• PROBLEM TO WORK ON: How many lines in the material below include the word "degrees"? Give only the number.

• TASK DATA:
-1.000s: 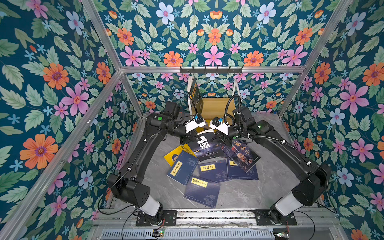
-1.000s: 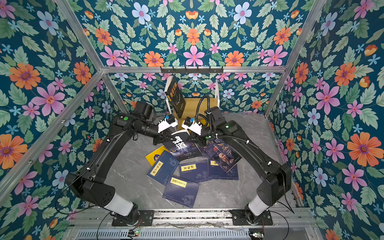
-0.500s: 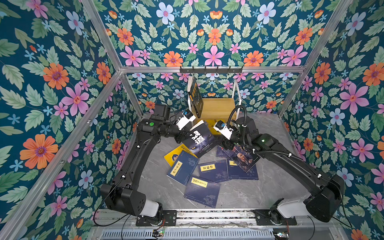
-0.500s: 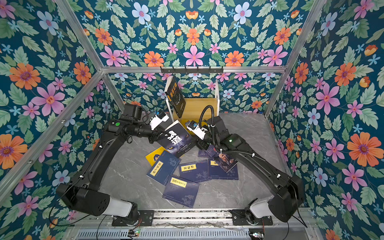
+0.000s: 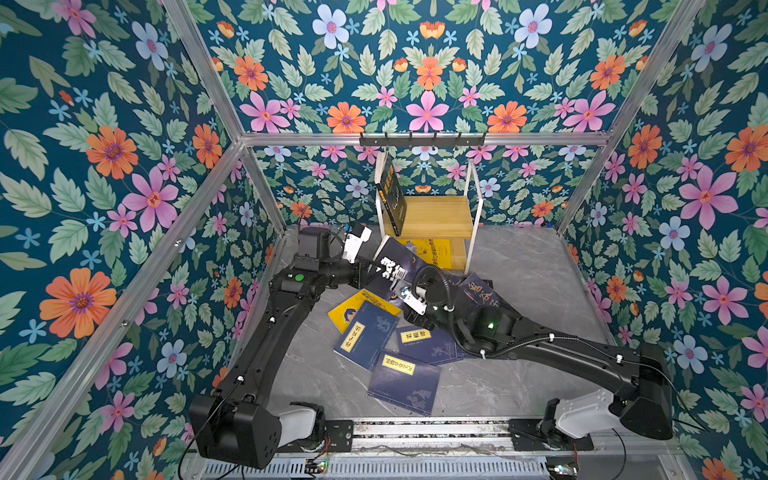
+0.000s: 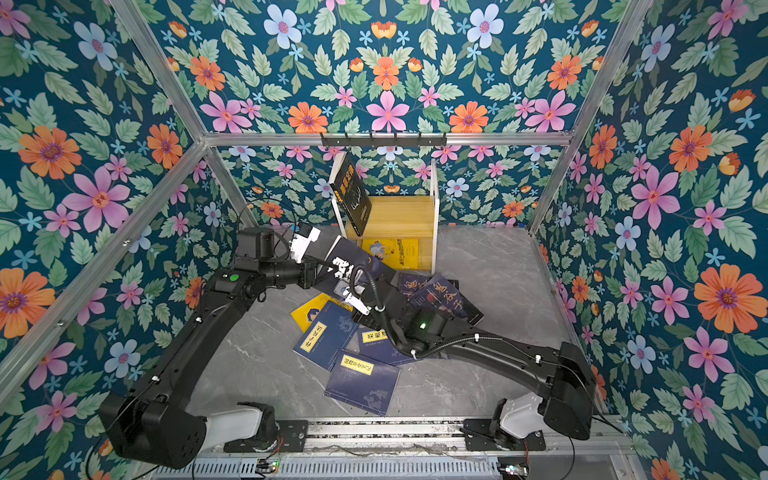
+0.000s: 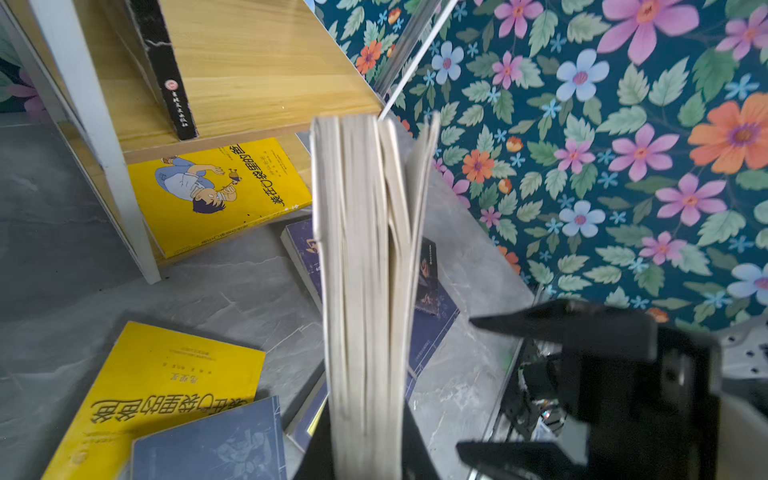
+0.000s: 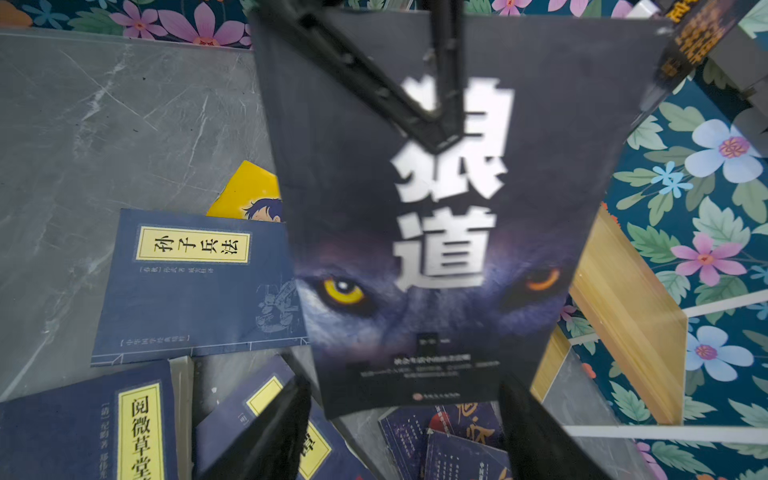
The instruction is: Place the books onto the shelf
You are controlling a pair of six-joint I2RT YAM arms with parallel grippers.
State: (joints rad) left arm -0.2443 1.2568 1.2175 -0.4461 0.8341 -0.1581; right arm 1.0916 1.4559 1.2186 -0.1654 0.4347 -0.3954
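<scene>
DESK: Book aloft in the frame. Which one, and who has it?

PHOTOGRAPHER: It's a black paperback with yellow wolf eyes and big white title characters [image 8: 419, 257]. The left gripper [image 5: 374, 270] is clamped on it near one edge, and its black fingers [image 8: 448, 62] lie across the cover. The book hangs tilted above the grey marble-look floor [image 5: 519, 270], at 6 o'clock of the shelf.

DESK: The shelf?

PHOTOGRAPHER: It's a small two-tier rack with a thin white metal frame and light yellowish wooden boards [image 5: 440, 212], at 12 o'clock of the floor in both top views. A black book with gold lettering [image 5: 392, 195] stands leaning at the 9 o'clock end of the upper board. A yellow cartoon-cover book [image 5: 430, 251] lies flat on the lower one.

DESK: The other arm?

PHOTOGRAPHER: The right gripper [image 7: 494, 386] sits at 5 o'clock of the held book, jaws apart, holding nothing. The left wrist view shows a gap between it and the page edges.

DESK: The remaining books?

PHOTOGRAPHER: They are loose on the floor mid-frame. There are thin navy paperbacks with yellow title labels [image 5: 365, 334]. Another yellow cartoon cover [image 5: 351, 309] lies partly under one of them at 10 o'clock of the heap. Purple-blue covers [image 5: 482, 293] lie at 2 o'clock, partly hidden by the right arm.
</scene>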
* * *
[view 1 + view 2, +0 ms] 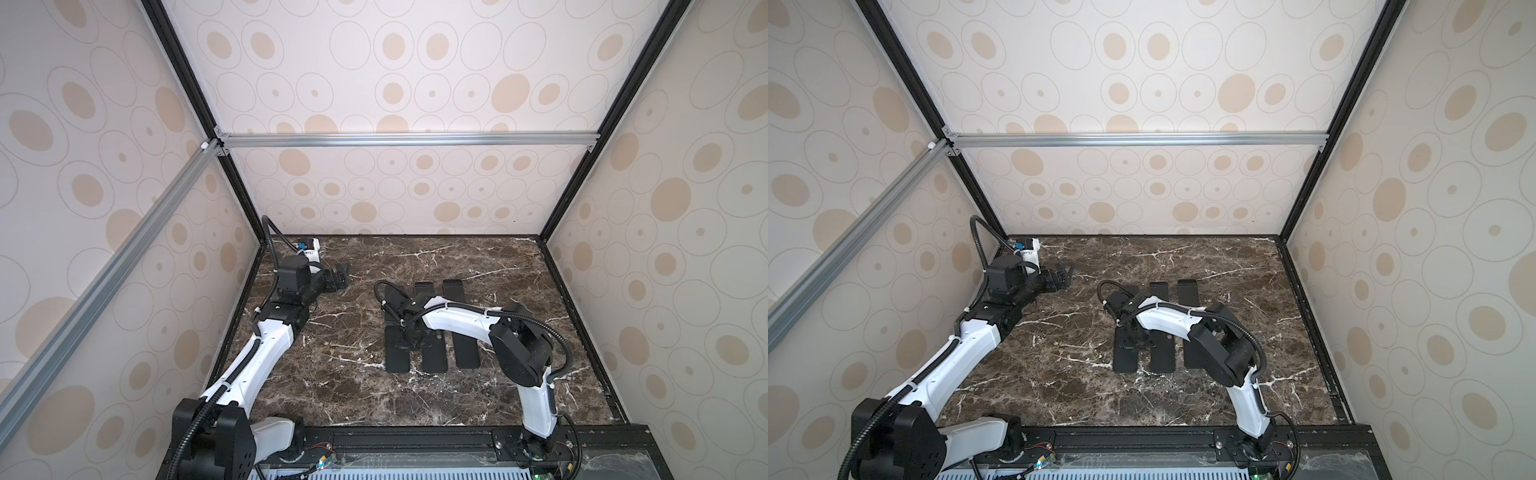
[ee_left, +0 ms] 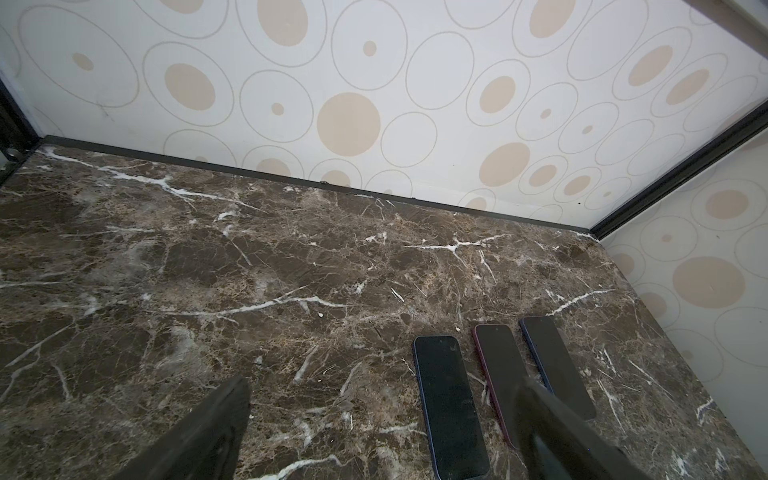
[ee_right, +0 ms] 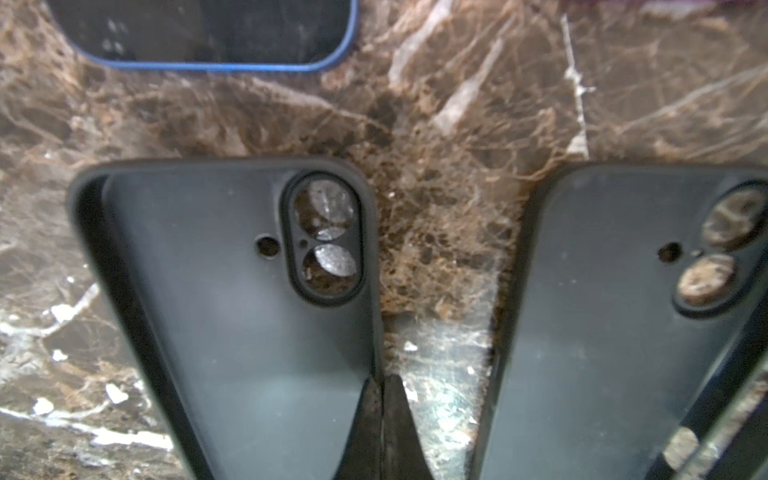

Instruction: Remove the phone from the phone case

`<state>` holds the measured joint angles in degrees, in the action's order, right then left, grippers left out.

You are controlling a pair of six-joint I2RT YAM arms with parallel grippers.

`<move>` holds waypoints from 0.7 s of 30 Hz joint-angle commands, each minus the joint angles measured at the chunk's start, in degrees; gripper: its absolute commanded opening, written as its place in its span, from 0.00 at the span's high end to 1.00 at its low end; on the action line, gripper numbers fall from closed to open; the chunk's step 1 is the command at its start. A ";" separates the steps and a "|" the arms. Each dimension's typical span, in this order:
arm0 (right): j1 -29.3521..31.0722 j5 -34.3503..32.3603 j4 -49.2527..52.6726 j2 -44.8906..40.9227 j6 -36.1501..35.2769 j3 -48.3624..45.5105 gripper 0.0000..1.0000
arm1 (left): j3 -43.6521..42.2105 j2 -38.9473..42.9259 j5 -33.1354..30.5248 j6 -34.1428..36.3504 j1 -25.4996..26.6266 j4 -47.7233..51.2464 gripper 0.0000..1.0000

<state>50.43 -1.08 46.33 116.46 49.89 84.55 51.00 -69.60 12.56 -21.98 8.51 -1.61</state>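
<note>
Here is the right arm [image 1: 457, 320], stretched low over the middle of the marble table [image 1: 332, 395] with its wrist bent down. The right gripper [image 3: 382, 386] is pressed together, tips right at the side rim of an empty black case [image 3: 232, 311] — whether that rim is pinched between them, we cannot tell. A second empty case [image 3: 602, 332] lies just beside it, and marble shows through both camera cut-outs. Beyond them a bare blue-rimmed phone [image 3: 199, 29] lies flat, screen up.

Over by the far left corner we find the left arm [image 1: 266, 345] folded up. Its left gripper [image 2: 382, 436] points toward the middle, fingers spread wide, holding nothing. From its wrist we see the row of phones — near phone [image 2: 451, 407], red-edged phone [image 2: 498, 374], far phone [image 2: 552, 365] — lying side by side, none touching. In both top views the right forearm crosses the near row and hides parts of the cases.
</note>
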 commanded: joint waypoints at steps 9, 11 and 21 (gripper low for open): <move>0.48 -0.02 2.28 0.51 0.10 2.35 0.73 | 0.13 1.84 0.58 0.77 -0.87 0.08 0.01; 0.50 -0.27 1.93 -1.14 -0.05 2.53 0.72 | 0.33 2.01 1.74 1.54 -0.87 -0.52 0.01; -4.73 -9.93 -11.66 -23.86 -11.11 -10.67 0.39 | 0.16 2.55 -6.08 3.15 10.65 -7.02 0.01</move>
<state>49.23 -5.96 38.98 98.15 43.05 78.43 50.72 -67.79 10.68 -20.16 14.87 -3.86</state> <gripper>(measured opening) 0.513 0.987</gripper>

• RESULT FOR THIS EXERCISE: 2